# Another way to say, "That was the straw the broke the camel's back."



## Rich Amooi (Feb 14, 2014)

Hello friends! If you've got another saying that means the same thing, let's hear it! 


And you get bonus points if it's humorous.


----------



## Axel Blackwell (Aug 10, 2014)

Not quite the same, and not really humorous, but "another nail in the coffin" is similar. Or maybe "one toke over the line." Providing a bit of context may shake a few thoughts loose. Is this for dialog or narration?


----------



## G.L. Snodgrass (Aug 12, 2014)

how about the "Last nail in the coffin" or "The drop that spilled the drink"


----------



## SarahCarter (Nov 8, 2012)

Well there's the shortened version: "That was the last straw". Or "the final nail in the coffin".

I know there's others, but I can't think of them.


----------



## CoraBuhlert (Aug 7, 2011)

Here in Germany, it's "The drop that made the barrel run over."


----------



## Jan Hurst-Nicholson (Aug 25, 2010)

that was the final blade of grass that clogged the lawnmower


----------



## smikeo (Dec 1, 2014)

The third spoon of sugar in the coffee

(if you're an ant) The grain of sand that made the nest collapse

The butterfly wing beat that caused the hurricane

uh... the gummy bear that made me sick.

Very possibly none of those are goods.
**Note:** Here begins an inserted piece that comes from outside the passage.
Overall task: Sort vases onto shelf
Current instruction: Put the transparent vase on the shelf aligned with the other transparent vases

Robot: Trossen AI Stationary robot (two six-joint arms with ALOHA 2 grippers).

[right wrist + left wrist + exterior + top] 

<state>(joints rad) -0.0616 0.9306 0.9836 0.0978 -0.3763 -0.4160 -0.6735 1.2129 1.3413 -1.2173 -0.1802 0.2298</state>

Very possibly I need some sleep.


----------



## Joe_Nobody (Oct 23, 2012)

Tipping point...

He finally reached the tipping point.


----------



## Lunachick (Jan 2, 2015)

The word that turned a novella into a novel


----------



## Colin (Aug 6, 2011)

The dried grass stem that required the desert-living, humped backed beast of burden to seek out the services of a 24 hour emergency  osteopathy clinic.


----------



## B&amp;H (Apr 6, 2014)

"that was the drop in KU pot share that made me quit select"


----------



## Jan Hurst-Nicholson (Aug 25, 2010)

B&H said:


> "that was the drop in KU pot share that made me quit select"


----------



## Colin (Aug 6, 2011)

B&H said:


> "that was the drop in KU pot share that made me quit select"


----------



## Cherise (May 13, 2012)

the lick that made me sick


----------



## thewitt (Dec 5, 2014)

That pushed me over the edge


----------



## Rich Amooi (Feb 14, 2014)

Colin said:


> The dried grass stem that required the desert-living, humped backed beast of burden to seek out the services of a 24 hour emergency osteopathy clinic.


LOL. I have no idea what this means, but it sure made me laugh!


----------



## Rich Amooi (Feb 14, 2014)

CoraBuhlert said:


> Here in Germany, it's "The drop that made the barrel run over."


Ooh, that's a good one.


----------



## Rich Amooi (Feb 14, 2014)

Cherise Kelley said:


> the lick that made me sick


Cute.


----------



## Indigo Bunting (Jun 19, 2014)

"....ah, and I'm telling you, Rich, that was the thrust that made me...."  Oh wait, we're probably not talking erotica, huh.


----------



## Gator (Sep 28, 2012)

The puff of air that burst the balloon.


----------



## cinisajoy (Mar 10, 2013)

Rich Amooi said:


> LOL. I have no idea what this means, but it sure made me laugh!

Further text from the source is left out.